Most people arrived on Thursday night or early on Friday morning setting up camped in the area surrounding the shrine. The grounds were packed with tents and heaving with people. There were designated areas for bathing; one for men and an enclosed quarter for the women. The men’s section was lined with concrete tanks. Hundreds of men and boys stood around the tanks with buckets waiting for them to fill up. When they were full the guard on duty blew a whistle and simultaneously the men all began to fill their buckets and slosh water over themselves. There was an atmosphere of festivity and fun in the ritual and it was hilarious to watch. In the enclosed women’s section the procedure was the same, however somewhat less boisterous and rowdy.
Local people had set up food and drink stalls which were spread out throughout the area to ensure the huge number of people had plenty to eat and drink during the festival.
There was a mass on Friday night at 6pm and another bigger one on Saturday morning which began at 5.30am. The evening mass was quiet beautiful; the shrine was lit up and wreaths of flowers decorated the altar. It was pitch black outside with only the lights from the shrine illuminating the faces of the worshipers Thousands of people stood outside on the grass to hear the service which was sung in both Tamil and Sinhalese. It lasted for two and a half hours after which there was a perahera or procession of nuns and priests around and through the congregation.
I am not religious at all but I had the strangest sensation as I listened to the service; it was so peaceful and the singing was so beautiful and moving, it was an awe inspiring experience.
After three hours of sleep in the monastery we were staying in, we were up for the Saturday morning mass which was equally lovely. As the first rays of sun lit up the shrine the enormous crowd were welcomed by the presiding bishops. The congregation was made up of almost 500,000 people. Our privileged media position in front of the shrine provided us with an amazing view of both the church and the immense multitude. At the end of the Eucharist service the statue of Our Lady of Madhu was taken in a procession around the congregation. For a lot of people this was a very emotional moment and many tears were shed.

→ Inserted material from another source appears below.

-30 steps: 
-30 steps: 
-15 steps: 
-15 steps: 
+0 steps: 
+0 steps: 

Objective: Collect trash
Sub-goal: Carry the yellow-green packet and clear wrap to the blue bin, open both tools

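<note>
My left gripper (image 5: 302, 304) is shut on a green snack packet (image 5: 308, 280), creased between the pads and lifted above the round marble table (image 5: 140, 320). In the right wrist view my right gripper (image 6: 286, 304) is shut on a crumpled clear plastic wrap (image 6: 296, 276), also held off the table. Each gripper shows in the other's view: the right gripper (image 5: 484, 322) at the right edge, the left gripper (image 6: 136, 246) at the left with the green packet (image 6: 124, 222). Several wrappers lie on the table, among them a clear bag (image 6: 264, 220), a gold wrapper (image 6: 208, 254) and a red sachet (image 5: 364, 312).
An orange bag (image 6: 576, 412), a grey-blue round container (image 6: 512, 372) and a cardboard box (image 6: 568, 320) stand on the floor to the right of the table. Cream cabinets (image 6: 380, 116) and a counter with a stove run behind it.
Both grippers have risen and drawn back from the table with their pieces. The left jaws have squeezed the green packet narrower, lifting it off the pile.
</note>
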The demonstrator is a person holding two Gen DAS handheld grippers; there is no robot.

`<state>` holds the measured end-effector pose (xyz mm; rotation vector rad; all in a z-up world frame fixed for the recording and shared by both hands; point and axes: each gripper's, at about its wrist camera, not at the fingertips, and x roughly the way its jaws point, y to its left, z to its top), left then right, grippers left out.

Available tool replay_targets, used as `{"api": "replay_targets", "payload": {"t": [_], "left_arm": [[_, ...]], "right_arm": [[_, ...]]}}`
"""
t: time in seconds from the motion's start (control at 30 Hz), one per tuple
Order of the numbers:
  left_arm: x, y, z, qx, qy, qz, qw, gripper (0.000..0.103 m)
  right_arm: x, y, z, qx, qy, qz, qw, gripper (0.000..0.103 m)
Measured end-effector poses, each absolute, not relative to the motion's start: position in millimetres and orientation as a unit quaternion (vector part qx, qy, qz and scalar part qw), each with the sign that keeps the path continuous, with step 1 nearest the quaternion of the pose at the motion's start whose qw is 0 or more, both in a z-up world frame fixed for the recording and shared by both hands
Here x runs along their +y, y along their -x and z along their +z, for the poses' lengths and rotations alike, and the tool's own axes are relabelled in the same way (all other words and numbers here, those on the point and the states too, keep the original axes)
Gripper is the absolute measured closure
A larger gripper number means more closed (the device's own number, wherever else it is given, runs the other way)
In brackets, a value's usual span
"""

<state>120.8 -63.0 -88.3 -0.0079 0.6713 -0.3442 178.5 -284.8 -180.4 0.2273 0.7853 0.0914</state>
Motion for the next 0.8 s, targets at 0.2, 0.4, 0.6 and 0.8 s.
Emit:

In the sea of brown faces I was the sole white woman present. I only saw one other white guy who was also with the media. I felt conspicuous everywhere I went, everyone was looking at me. I thought I was used to it from living in Colombo but this was even more intense. My face almost hurt from smiling at so many people, who were merely curious to see a white person at the festival.
The group of 17 print and broadcast journalist – all male – that I traveled really looked after me, particularly in the big crowds. They ensured that I was surrounded on all sides as we made our way through the enormous throngs of people; my own personal body guards!
Like on the last media trip I went on, the Sri Lankan journalists really appreciated me taking part in the excursions and were quite chuffed with my enthusiastic involvement with everything.